Age 41 Years, 1 Month, 23 Days

 

The next morning, the sky is a bright blue, the birds are singing in the trees, the little girl in the new house opposite is running about on the balcony, squealing her happy sounds. Theo spares a thought for Bob the dog. He misses his bark and hopes that he is with new owners who care for him.

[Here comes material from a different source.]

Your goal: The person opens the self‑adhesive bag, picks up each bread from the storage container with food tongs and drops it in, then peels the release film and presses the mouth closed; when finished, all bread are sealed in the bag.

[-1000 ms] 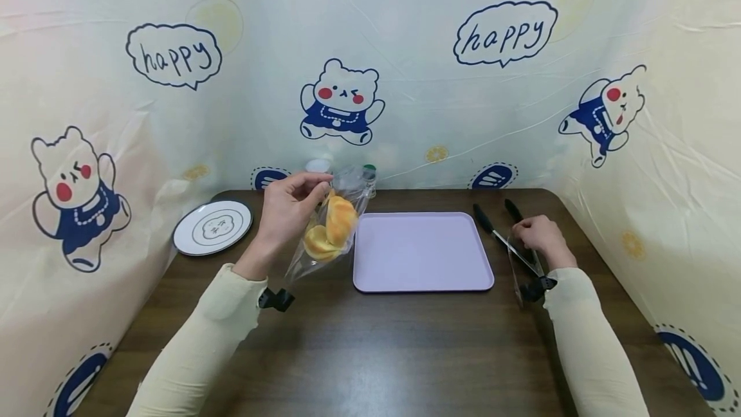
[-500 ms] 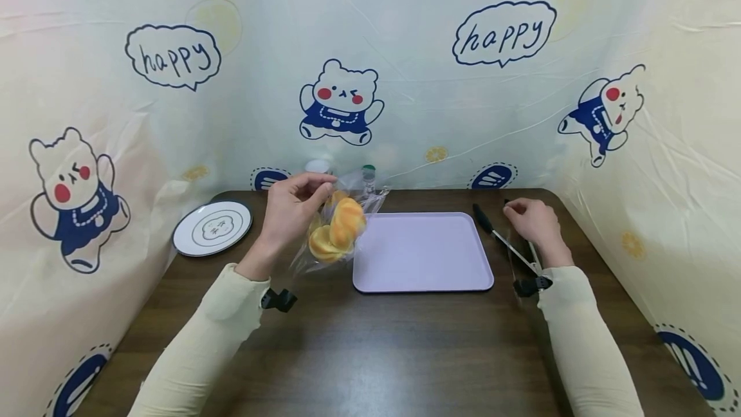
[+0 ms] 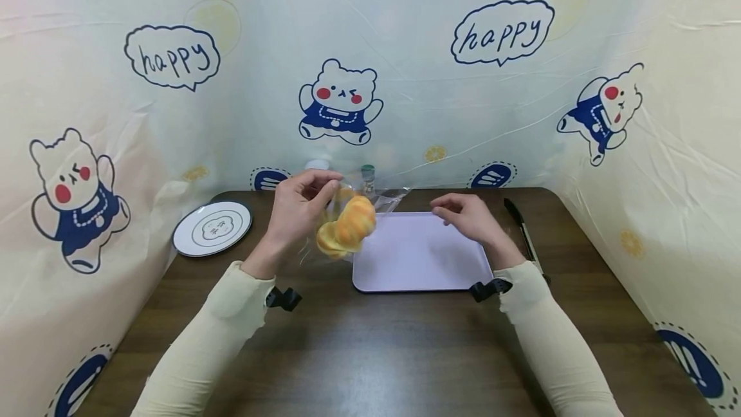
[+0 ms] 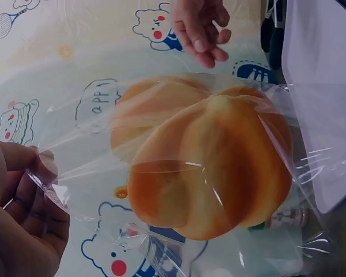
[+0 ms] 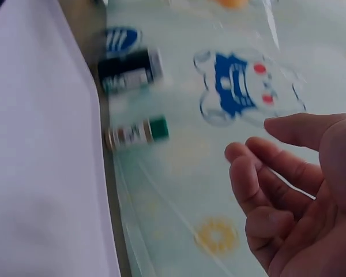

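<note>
My left hand pinches the edge of a clear plastic bag between thumb and fingers, left of the tray. Golden-brown bread rolls hang inside it and fill the middle of the left wrist view. My right hand is above the right rear part of a pale purple tray. Its fingers are relaxed and slightly bent, with nothing between them in the right wrist view. Black-handled tongs lie right of the tray, partly hidden behind the right forearm.
A white plate with a dark rim lies at the back left of the wooden table. Behind the tray stand a small green-capped bottle and a dark jar. A printed cloth encloses the back and sides.
My right hand has moved left from over the tongs to above the tray. My left hand and the bag have shifted slightly right, and the bag has swung towards the tray.
</note>
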A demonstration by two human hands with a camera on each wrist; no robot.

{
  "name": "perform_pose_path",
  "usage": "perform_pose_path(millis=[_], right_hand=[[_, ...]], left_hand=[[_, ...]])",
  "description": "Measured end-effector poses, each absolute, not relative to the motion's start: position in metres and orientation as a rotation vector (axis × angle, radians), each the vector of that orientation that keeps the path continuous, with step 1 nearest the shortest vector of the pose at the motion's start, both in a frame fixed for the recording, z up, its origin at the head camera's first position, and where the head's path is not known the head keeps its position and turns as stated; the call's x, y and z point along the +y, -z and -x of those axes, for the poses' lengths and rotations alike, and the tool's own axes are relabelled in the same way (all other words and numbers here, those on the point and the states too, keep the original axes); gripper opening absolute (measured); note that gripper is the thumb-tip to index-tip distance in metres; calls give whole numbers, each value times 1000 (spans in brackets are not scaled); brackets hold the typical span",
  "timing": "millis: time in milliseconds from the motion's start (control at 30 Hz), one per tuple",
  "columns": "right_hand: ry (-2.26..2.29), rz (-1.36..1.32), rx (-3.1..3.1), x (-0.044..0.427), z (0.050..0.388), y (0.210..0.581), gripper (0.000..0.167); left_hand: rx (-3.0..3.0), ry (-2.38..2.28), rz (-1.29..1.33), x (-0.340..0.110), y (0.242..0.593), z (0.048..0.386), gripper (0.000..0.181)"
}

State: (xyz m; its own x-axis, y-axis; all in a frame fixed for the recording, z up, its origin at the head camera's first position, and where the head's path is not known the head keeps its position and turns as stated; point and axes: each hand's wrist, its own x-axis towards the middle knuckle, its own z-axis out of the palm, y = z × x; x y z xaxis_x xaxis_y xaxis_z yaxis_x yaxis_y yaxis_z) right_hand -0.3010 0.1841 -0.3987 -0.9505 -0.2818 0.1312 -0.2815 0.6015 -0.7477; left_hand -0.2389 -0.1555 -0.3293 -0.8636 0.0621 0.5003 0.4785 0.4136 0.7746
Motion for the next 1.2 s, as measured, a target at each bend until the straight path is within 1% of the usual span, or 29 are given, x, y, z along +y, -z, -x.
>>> perform_pose_path(millis=[200, 400, 567, 800, 1067, 1200], right_hand=[[1505, 583, 2626, 146, 303, 398, 32], [1664, 604, 2549, 129, 302, 395, 25], [1736, 573, 2556, 125, 303, 393, 28], [1778, 608, 2593, 126, 302, 388, 30], [1802, 627, 2634, 136, 300, 381, 31], [1866, 656, 2622, 138, 298, 379, 29]], left_hand=[[-2278, 1433, 528, -155, 329, 239, 21], [-2271, 1423, 557, -157, 330, 239, 20], [-2278, 1428, 557, -160, 332, 240, 20], [-2297, 1406, 548, -162, 332, 240, 20], [-2253, 1390, 409, -169, 335, 246, 25], [-2251, 1387, 382, -172, 335, 248, 26]])
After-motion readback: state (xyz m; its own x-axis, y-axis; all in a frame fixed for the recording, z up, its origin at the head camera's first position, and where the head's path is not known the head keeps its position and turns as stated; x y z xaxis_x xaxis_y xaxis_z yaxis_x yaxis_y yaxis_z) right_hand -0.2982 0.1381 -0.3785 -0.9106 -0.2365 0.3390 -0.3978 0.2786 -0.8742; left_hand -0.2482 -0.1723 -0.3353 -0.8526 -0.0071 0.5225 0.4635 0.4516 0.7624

The sun caresses through the spiky branches of the monkey puzzle tree as he sits on his balcony. The pines hiss a little melody in their very top branches. His morning coffee is perfect.


Palyatzis, palyatzis
,’ A plaintive cry rings through the street. It’s a Gypsy, collecting scrap metal, old clothes, anything that can be sold on in the flea market in the centre of Athens. His horse’s hooves clop slowly as it pulls the cart. Theo wonders if they come around before dawn, making choice pickings from all that is thrown out.

He blows across the coffee to cool it a little.


Palyatzis
.’ The call is louder now, the sounds of the horse’s hooves at the end of the lane.

It is early yet, but soon he will set out to visit Tasia, buy a new shirt on the way, take flowers. Be open and honest. Court her.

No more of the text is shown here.